▸ **REQUIREMENT**
What is the count of lines in the material below that hold "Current"? Answer with only that number.

▸ **DATA SUPPLIED**
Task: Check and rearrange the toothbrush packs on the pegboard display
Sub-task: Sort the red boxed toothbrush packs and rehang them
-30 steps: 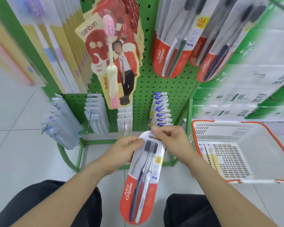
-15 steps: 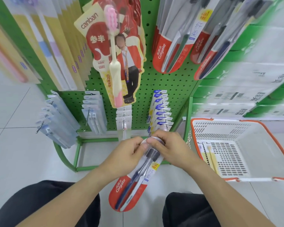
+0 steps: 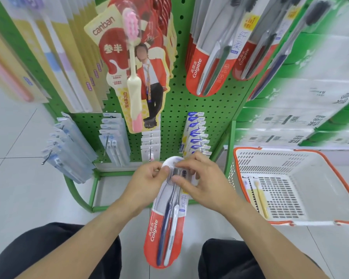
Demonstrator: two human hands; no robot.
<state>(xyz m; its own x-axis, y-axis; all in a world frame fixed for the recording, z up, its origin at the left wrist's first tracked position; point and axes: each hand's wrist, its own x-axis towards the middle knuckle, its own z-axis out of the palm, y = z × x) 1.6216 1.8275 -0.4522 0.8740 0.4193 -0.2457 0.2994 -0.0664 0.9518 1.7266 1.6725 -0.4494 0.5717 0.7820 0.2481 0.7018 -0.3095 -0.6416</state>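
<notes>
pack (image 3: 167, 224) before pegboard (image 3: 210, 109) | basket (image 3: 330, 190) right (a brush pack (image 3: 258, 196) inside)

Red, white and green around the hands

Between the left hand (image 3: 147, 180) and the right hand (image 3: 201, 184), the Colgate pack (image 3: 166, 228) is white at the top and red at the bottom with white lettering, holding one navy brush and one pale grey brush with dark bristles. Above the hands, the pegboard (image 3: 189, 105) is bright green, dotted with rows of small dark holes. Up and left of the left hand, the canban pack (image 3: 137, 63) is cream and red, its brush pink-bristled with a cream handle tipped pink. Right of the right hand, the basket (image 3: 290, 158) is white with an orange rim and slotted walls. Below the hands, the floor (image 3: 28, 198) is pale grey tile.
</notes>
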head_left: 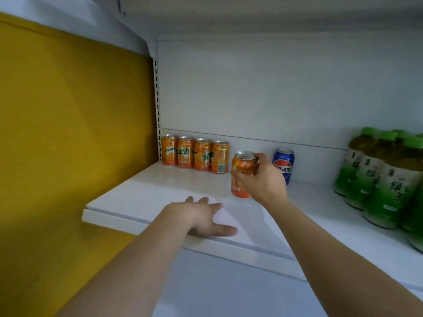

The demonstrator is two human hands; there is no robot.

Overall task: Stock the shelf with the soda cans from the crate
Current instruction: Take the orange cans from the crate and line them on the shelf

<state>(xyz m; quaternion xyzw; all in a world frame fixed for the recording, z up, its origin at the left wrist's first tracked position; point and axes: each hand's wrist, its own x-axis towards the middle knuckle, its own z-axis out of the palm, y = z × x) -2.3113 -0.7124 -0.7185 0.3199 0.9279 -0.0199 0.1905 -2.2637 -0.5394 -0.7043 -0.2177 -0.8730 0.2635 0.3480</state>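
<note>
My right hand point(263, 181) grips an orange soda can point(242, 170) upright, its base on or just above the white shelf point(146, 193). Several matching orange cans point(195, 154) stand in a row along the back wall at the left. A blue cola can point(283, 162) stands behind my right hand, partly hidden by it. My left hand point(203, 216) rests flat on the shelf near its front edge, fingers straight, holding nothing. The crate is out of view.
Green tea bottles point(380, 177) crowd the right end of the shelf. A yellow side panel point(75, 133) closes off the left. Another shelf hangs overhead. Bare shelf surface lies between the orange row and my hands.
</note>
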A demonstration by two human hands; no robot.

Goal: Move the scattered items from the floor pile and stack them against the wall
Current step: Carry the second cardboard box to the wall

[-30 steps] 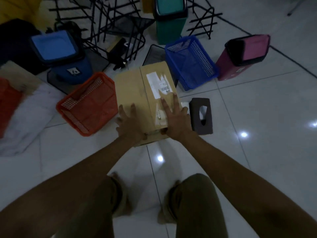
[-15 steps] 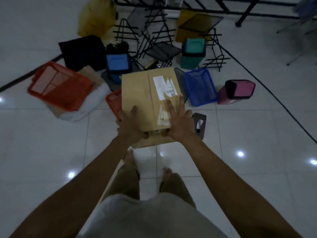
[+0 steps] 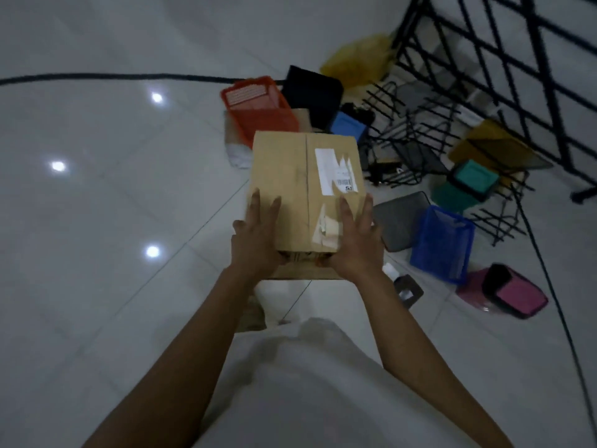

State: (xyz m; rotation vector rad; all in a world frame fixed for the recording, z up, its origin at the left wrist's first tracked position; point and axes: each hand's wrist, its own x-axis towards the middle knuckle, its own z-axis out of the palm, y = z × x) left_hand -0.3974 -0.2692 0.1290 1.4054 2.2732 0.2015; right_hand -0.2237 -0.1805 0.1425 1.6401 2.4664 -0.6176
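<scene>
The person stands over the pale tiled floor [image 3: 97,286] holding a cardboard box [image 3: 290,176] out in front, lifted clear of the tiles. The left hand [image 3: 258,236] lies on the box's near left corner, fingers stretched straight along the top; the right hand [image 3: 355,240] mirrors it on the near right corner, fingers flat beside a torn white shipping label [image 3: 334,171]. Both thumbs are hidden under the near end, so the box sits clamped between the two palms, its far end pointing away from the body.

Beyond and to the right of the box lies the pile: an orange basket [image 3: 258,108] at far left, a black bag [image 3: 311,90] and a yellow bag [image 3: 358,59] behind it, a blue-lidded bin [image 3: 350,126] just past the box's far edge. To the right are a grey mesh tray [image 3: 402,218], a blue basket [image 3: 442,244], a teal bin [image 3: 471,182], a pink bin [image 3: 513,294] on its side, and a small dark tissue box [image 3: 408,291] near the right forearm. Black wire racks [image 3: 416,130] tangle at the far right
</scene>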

▸ **YOUR RESPONSE**
2